From the entries below, copy out all lines holding "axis".
[Dataset records — start]
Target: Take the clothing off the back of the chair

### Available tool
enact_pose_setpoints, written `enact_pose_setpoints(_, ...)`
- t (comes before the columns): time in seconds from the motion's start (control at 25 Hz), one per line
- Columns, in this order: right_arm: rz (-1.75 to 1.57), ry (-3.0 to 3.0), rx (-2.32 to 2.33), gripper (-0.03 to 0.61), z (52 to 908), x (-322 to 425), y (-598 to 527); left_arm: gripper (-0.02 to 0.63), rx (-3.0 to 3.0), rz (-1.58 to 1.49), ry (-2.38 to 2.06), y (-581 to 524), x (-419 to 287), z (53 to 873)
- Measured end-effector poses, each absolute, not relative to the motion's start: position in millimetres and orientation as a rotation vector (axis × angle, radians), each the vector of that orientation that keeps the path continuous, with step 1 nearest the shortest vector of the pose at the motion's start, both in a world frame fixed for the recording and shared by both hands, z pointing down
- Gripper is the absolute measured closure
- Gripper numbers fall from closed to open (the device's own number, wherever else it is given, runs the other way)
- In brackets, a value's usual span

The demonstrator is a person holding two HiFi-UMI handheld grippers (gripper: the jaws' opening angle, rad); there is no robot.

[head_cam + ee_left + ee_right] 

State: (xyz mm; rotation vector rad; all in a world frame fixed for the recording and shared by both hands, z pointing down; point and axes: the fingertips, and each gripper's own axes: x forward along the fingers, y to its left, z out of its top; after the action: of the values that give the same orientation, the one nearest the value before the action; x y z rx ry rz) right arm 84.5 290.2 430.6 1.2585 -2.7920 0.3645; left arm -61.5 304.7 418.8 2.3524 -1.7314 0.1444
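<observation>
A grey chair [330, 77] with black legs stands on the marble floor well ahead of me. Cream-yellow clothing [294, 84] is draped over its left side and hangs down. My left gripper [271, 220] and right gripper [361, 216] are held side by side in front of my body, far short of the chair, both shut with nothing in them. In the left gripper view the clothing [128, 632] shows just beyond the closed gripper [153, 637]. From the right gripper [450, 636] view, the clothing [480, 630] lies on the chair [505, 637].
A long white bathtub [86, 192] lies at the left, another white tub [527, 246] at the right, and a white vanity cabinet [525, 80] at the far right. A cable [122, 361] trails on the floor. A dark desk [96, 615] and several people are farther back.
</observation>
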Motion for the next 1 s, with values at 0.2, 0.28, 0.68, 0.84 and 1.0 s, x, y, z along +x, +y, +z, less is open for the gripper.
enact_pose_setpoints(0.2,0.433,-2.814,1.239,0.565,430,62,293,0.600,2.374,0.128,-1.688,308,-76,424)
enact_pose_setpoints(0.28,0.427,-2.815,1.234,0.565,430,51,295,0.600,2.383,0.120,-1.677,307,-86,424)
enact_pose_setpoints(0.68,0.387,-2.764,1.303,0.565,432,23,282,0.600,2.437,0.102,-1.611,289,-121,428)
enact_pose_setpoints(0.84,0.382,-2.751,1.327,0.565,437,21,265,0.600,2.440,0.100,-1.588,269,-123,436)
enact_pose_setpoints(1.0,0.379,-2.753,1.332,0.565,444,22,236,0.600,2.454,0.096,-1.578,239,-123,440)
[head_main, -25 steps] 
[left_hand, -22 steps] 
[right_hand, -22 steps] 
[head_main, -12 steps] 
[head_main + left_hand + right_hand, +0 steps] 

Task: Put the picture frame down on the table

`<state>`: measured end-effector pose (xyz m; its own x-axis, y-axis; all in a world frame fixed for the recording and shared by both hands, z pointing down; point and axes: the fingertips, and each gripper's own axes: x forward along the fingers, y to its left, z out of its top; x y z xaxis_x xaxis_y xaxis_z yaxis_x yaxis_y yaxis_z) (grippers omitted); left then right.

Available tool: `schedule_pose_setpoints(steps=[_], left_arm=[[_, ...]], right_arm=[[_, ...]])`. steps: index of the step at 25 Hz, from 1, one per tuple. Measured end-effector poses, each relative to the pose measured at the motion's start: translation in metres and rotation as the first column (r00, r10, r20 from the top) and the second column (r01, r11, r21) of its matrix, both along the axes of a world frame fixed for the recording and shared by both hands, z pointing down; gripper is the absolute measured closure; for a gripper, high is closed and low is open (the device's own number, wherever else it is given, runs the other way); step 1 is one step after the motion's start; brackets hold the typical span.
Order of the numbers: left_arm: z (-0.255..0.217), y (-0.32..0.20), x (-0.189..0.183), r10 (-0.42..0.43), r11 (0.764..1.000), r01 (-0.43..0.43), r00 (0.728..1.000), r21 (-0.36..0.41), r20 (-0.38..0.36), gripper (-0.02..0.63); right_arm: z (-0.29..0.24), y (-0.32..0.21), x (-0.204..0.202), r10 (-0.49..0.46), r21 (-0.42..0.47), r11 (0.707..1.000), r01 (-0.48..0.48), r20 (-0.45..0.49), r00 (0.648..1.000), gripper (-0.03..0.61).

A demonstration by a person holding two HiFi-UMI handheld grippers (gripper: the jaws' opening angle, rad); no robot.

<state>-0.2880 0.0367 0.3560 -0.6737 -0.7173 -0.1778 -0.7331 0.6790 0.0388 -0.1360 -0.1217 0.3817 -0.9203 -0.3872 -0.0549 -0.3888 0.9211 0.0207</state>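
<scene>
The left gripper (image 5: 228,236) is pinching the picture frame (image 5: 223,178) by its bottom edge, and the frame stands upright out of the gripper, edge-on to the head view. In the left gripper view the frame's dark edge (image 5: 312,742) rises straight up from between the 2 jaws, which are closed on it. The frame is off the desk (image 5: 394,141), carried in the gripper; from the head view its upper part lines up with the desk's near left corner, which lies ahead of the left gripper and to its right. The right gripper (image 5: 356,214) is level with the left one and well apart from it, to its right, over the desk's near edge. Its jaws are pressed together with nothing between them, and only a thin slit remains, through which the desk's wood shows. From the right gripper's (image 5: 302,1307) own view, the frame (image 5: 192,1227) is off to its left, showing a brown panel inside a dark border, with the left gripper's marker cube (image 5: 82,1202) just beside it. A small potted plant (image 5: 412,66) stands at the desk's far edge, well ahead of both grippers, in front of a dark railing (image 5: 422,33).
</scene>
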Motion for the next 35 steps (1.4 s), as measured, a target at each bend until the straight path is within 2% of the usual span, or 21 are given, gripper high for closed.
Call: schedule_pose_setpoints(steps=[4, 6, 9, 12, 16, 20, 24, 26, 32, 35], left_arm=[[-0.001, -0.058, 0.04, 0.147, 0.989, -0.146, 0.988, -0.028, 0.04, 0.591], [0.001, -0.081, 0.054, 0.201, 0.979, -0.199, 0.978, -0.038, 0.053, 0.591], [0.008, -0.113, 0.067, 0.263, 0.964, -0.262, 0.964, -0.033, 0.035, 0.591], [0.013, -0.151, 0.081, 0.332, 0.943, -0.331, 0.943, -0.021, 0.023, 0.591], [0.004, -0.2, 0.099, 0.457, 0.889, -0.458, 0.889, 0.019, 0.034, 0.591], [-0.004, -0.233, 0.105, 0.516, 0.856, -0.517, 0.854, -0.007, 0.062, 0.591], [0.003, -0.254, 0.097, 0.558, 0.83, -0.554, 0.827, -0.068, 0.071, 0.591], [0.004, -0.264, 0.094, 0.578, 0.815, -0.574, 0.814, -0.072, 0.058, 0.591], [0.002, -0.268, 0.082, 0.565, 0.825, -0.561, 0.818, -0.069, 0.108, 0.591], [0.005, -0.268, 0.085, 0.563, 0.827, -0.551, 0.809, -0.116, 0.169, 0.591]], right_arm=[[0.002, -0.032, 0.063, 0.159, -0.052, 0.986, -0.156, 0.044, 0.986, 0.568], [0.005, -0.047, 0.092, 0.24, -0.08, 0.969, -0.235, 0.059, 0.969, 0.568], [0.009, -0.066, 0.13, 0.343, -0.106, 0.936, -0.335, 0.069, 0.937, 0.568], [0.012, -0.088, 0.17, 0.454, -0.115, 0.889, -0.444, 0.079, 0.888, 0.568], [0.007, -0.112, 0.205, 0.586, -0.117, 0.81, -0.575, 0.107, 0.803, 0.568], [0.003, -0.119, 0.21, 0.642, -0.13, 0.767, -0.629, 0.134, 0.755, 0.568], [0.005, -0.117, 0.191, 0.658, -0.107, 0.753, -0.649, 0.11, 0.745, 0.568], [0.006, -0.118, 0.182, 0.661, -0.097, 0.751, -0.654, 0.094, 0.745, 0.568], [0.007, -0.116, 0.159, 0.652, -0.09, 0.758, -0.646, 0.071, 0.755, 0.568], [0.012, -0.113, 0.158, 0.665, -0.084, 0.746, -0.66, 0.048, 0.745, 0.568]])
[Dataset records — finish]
**Output for this task:**
- Measured end-effector poses, each absolute, not relative to the motion's start: position in millimetres and orientation as a rotation vector (axis × angle, radians), each the vector of that orientation that keeps the path continuous, with step 1 nearest the shortest vector of the pose at the motion's start, both in a world frame fixed for the recording and shared by both hands, z pointing down
`<state>`: measured end-effector pose (xyz m; its own x-axis, y-axis; all in a world frame fixed for the recording and shared by both hands, z pointing down; point and axes: the fingertips, and each gripper's own axes: x forward along the fingers, y to its left, z out of its top; x y z xaxis_x xaxis_y xaxis_z yaxis_x yaxis_y yaxis_z) (grippers omitted); left then right.

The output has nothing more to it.